The malware has apparently affected systems at three Russian websites, an airport in Ukraine and an underground railway in the capital city, Kiev.
The cyber-police chief in Ukraine confirmed to the Reuters news agency that Bad Rabbit was the ransomware in question.
Created By Fan of Game of Thrones
Unlike other recent malware epidemics which spread through more passive means, Bad Rabbit requires a potential victim to download and execute a bogus Adobe Flash installer file, thereby infecting themselves. It bears similarities to the WannaCry and Petya outbreaks earlier this year.
Whoever created Bad Rabbit appears to be a Game of Thrones fan, as the malware makes reference to Daenerys Targaryen’s dragons and Grey Worm, a beloved character who is definitely not the skin disease known as greyscale.
However, it is not yet known how far this new malware will be able to spread.
Head of Russian cyber-security firm Group-IB, Ilya Sachkov, said in some of the companies, the work has been completely paralysed – servers and workstations are encrypted.
Two of the affected sites are Interfax and Fontanka.ru.
Discourages Paying The Ransom
If Bad Rabbit infects your computer, it attempts to spread across the network using a list of usernames and passwords buried inside the malware. These credentials include passwords straight out of a worst passwords list
Meanwhile, US officials said they had “received multiple reports of Bad Rabbit ransomware infections in many countries around the world”.

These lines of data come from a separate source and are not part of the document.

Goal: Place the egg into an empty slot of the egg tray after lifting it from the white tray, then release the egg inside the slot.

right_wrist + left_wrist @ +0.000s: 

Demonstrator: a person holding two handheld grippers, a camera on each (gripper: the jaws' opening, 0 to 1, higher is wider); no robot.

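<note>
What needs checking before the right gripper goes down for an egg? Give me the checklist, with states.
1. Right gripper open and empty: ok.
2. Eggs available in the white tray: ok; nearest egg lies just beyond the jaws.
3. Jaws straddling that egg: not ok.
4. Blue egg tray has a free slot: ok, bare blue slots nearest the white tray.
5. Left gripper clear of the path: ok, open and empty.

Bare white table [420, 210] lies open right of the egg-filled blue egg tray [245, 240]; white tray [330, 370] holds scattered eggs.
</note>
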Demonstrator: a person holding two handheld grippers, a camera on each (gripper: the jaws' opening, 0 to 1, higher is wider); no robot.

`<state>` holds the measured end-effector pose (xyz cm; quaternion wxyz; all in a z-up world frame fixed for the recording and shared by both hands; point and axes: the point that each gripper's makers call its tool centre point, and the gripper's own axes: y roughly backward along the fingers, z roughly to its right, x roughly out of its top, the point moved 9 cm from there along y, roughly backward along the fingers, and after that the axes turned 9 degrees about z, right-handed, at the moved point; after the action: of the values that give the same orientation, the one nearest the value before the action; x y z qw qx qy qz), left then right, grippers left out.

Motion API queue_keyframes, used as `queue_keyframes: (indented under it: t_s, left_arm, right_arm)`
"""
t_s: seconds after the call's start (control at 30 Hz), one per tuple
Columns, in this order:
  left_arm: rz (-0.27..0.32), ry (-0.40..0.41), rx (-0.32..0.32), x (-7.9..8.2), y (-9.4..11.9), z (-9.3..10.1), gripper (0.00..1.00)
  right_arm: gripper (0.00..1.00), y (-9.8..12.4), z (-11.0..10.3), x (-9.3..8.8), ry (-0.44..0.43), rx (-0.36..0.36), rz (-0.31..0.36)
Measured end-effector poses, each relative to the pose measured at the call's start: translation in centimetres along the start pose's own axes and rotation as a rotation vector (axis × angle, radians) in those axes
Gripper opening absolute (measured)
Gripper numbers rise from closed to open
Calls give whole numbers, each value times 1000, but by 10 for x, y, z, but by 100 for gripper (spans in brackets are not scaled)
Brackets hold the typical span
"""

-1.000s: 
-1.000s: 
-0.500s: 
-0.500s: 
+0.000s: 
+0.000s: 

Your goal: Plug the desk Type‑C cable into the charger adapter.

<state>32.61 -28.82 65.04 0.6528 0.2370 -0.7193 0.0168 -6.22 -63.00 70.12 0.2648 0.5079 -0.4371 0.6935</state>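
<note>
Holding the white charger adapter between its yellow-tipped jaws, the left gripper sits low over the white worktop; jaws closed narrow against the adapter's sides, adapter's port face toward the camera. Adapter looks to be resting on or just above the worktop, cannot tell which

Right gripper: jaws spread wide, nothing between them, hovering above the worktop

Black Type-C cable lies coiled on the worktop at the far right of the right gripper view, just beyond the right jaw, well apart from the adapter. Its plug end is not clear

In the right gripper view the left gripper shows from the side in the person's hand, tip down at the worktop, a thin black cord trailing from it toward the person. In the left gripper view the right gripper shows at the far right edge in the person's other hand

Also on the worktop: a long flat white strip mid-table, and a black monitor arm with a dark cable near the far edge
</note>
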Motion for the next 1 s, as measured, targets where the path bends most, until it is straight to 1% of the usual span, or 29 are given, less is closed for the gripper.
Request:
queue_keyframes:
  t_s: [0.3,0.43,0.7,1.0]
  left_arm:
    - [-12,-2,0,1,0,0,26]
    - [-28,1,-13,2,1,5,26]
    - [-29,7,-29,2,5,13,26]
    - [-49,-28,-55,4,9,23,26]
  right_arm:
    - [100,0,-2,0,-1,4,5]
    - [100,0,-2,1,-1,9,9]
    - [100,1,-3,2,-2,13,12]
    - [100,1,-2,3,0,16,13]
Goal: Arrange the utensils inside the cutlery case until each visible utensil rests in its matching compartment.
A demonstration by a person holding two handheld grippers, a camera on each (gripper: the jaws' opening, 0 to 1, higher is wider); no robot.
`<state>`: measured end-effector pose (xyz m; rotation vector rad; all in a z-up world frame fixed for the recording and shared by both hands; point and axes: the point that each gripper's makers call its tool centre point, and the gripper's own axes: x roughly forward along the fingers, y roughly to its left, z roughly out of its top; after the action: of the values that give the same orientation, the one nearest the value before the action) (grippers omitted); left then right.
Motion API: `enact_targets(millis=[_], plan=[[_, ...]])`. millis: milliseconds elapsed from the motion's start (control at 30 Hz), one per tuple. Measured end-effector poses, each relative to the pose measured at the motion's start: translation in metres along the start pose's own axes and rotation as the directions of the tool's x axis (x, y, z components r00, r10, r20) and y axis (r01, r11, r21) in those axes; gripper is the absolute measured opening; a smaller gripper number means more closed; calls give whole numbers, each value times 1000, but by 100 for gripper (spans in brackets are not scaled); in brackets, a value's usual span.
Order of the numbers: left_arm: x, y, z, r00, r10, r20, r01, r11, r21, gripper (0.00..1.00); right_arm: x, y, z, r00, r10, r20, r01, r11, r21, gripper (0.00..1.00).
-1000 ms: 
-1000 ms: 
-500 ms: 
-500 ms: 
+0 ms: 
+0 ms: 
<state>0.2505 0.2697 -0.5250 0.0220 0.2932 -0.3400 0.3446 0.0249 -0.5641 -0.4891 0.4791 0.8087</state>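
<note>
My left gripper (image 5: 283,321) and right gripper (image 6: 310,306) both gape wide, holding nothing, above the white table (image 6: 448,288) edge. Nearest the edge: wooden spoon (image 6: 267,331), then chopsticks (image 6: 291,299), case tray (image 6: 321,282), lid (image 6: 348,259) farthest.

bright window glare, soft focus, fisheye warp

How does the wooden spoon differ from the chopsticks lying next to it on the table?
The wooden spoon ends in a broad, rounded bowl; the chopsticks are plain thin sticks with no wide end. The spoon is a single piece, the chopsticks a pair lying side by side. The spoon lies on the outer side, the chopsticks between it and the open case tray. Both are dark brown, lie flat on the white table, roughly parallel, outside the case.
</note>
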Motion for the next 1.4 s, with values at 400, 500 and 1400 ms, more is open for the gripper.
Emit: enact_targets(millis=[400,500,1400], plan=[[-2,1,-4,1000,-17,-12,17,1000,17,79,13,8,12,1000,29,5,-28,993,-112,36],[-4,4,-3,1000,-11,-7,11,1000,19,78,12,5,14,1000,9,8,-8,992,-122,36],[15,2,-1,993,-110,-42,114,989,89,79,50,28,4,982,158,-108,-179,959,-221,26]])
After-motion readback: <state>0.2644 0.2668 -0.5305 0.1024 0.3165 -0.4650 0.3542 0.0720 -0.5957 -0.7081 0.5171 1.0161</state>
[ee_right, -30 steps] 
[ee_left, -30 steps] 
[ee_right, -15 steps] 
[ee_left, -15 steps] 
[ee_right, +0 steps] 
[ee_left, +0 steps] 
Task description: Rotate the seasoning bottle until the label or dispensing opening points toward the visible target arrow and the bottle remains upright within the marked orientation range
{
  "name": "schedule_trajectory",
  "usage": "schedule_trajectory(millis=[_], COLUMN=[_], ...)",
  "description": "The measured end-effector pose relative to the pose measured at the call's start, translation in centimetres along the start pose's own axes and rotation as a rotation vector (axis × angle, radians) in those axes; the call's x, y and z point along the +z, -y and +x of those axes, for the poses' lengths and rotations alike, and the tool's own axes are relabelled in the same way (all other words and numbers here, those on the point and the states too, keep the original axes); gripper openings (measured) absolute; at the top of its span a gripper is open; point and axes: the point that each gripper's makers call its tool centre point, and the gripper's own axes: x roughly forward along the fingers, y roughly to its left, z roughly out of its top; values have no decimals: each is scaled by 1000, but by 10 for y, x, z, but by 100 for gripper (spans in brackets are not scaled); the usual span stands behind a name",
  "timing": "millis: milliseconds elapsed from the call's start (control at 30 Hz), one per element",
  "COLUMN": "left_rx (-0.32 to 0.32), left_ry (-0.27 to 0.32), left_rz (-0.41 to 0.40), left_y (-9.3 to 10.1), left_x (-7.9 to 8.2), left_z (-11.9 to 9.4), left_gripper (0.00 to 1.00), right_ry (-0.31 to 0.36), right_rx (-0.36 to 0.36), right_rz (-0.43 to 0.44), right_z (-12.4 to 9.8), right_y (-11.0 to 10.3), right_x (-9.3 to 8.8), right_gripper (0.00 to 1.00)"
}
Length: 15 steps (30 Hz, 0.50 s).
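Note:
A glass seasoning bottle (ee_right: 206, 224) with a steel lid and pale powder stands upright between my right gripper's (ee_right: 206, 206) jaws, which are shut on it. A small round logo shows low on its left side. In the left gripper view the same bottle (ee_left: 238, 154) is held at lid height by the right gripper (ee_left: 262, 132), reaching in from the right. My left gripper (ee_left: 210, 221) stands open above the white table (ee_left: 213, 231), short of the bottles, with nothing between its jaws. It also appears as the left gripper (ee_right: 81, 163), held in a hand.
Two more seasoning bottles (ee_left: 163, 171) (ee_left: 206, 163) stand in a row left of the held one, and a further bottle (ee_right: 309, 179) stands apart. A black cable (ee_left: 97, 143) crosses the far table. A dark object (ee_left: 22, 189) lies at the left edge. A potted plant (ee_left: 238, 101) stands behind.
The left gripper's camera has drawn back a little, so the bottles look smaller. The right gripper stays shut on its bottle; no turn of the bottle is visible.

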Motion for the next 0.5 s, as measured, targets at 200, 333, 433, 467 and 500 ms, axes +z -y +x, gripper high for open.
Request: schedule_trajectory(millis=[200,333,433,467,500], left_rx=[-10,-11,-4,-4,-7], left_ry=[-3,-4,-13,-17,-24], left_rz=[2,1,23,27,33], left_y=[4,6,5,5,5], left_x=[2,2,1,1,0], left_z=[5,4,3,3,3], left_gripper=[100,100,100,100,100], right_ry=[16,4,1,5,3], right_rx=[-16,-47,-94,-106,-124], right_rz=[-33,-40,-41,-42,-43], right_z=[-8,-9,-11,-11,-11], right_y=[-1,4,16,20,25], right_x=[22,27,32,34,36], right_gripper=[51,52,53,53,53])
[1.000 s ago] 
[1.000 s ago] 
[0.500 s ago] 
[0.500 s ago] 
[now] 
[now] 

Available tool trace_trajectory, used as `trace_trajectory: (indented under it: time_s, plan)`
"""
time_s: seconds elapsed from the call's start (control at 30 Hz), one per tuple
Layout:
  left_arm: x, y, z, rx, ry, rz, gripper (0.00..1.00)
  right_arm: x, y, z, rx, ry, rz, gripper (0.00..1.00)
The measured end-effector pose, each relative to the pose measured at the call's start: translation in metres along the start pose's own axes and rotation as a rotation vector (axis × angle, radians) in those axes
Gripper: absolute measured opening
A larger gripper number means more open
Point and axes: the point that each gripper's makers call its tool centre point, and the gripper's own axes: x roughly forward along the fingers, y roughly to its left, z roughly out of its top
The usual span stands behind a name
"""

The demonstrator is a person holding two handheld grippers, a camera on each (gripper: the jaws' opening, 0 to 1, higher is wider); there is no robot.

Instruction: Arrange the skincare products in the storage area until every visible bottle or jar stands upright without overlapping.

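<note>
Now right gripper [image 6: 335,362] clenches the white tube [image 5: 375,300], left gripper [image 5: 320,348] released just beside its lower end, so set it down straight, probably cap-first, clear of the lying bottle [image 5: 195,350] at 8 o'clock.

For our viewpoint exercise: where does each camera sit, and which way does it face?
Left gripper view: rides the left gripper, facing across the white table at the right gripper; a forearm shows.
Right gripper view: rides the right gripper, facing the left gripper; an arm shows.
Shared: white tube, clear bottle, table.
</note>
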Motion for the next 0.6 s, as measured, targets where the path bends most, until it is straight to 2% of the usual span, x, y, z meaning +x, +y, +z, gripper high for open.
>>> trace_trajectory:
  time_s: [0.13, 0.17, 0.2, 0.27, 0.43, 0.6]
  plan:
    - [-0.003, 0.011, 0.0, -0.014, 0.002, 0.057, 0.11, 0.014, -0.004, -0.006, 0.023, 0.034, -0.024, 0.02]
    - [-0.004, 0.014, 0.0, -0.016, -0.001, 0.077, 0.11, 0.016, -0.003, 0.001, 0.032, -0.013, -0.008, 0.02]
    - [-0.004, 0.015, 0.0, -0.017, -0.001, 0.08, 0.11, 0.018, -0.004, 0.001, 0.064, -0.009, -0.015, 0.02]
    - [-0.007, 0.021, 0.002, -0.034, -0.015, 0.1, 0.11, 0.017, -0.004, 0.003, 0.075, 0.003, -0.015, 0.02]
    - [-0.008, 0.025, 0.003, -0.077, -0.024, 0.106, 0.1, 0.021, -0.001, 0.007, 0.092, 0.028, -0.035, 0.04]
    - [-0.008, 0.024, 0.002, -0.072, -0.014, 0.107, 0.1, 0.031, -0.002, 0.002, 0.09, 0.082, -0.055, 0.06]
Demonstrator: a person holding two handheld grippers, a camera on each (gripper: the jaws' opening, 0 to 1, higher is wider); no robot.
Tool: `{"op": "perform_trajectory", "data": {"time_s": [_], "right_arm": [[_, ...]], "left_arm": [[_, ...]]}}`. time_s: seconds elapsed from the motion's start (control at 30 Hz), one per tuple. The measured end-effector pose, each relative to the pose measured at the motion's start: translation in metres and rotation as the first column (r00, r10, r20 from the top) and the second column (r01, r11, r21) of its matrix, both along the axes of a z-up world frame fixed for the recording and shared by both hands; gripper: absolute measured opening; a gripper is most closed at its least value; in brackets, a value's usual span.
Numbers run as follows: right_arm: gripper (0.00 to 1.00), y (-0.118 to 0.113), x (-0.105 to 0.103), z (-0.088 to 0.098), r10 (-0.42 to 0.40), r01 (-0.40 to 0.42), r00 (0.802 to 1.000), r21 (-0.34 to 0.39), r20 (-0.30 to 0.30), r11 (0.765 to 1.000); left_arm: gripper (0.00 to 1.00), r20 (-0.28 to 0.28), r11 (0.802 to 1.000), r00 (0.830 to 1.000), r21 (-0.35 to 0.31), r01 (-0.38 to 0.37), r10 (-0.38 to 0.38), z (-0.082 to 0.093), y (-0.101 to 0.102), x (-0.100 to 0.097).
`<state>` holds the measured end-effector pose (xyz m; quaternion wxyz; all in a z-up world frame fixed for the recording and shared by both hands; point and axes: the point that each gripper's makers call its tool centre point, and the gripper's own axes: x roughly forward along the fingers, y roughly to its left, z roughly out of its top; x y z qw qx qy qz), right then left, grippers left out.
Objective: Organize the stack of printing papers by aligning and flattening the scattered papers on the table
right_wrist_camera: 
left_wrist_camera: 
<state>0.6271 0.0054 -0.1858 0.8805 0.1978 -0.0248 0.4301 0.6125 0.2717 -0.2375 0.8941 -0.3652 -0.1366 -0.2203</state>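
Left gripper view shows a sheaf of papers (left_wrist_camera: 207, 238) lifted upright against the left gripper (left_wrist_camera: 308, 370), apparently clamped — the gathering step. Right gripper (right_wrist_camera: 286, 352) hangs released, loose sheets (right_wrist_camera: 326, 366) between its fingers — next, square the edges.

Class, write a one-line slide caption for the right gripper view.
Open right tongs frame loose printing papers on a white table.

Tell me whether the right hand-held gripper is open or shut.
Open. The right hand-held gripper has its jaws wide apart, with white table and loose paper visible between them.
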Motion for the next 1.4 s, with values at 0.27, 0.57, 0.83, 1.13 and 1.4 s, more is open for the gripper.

The US computer emergency readiness team said it “discourages individuals and organisations from paying the ransom, as this does not guarantee that access will be restored”. Vyacheslav Zakorzhevsky at Kaspersky Lab said based on their data, most of the victims targeted by these attacks are located in Russia,
“We have also seen similar but fewer attacks in Ukraine, Turkey and Germany.”
Bad Rabbit encrypts the contents of a computer and asks for a payment – in this case 0.05 bitcoins, or about $280 (£213). Cyber-security firms, including Russia-based Kaspersky, have said they are monitoring the attack.
The malware is still undetected by the majority of anti-virus programmes, according to analysis by virus checking site Virus Total. The outbreak bears similarities to the WannaCry and Petya ransomware outbreaks that spread around the world causing widespread disruption earlier this year.
One security firm, Eset, has said that the malware was distributed via a bogus Adobe Flash update. Researcher Kevin Beaumont has posted a screenshot that shows Bad Rabbit creating tasks in Windows named after the dragons Drogon and Rhaegal in TV series Game of Thrones.